The problem:
Where does the word "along" appear in the data? Copy every line that holds it.

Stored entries
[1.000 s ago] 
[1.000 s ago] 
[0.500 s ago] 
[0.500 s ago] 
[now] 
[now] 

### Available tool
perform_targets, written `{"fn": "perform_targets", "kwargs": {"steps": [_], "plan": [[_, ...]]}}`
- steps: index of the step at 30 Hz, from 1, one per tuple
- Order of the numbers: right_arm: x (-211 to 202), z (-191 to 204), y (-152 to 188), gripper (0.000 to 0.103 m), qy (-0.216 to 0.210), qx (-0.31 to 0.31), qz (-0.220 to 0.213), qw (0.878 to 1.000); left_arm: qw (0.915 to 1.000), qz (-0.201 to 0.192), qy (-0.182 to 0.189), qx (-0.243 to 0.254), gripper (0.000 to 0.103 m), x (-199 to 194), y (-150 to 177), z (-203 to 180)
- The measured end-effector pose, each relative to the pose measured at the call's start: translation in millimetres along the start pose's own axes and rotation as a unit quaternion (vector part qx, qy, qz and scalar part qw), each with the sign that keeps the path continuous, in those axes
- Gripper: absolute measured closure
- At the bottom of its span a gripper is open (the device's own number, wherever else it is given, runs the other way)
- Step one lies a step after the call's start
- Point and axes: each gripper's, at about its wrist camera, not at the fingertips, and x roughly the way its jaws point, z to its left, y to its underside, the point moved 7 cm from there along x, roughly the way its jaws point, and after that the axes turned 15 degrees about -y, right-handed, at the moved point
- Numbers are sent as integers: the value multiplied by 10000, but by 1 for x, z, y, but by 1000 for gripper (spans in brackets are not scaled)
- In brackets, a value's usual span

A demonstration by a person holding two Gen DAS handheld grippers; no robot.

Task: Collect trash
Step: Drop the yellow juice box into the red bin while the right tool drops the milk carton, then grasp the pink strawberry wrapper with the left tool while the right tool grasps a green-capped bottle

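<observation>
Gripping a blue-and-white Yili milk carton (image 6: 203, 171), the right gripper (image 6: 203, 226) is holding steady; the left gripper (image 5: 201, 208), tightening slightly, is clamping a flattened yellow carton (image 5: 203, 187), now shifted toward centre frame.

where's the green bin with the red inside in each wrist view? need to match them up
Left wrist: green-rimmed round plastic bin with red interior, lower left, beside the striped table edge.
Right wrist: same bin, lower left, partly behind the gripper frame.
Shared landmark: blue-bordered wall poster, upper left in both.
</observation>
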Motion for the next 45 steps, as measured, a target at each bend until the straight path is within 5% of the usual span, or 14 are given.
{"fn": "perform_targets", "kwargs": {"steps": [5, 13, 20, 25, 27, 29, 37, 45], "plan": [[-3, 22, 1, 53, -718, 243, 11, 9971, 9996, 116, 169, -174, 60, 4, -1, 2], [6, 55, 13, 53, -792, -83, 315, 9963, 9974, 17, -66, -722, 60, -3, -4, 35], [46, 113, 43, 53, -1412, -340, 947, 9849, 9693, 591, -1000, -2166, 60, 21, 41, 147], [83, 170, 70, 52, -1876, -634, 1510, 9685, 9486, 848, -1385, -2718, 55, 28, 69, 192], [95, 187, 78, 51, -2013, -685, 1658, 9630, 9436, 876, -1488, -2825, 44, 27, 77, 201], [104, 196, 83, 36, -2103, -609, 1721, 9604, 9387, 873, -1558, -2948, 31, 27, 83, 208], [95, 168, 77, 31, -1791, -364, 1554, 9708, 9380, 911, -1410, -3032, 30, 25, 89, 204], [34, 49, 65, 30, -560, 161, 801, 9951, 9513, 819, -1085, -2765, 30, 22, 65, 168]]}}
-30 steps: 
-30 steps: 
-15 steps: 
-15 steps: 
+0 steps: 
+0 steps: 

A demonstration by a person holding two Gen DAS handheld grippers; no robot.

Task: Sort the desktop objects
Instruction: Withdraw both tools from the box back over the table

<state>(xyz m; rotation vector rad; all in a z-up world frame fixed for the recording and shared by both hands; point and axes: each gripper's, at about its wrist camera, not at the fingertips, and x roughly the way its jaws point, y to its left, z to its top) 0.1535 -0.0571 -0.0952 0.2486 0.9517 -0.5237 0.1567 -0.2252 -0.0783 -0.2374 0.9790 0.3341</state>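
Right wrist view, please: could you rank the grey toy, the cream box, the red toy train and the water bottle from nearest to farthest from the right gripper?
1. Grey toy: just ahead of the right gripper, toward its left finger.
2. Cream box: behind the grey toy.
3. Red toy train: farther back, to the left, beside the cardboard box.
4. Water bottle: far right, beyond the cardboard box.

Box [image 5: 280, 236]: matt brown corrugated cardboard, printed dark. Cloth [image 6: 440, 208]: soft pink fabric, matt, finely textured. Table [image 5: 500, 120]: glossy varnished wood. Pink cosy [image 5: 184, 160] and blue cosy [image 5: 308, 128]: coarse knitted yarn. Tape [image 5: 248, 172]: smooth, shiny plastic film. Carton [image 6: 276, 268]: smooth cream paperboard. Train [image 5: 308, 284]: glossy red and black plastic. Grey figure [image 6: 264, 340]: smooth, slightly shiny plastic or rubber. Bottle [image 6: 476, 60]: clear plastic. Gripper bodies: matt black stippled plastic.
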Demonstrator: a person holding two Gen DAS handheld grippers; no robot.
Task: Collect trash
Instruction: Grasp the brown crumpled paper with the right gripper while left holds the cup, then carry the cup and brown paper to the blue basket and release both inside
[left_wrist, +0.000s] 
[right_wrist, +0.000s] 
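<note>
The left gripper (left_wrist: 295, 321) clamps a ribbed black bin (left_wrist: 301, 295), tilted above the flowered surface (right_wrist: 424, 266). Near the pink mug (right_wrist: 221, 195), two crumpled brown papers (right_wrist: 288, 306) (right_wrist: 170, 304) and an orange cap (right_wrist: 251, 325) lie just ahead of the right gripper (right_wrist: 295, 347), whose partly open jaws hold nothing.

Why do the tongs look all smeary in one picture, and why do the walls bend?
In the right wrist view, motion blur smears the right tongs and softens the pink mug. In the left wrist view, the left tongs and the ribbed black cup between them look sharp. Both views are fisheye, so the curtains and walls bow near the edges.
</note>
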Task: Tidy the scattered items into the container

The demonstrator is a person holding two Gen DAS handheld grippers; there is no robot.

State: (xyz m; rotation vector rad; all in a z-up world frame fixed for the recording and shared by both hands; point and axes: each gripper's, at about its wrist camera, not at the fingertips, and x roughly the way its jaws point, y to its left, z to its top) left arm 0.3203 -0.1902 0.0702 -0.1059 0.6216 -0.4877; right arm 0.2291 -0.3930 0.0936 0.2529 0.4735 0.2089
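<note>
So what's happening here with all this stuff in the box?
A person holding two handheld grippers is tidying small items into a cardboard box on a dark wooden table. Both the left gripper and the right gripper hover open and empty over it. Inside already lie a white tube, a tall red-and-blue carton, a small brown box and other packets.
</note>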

Written answer:
- The measured end-effector pose, each relative to the pose measured at the call's start: translation in millimetres along the start pose's own axes and rotation as a unit quaternion (vector part qx, qy, qz and scalar part qw), each with the sign that keeps the path continuous, in those axes
- Point and axes: each gripper's, at about its wrist camera, not at the fingertips, and x roughly the way its jaws point, z to its left, y to its underside, the point moved 7 cm from there along x, roughly the way its jaws point, and after that the axes turned 15 degrees about -y, right-handed, at the moved point

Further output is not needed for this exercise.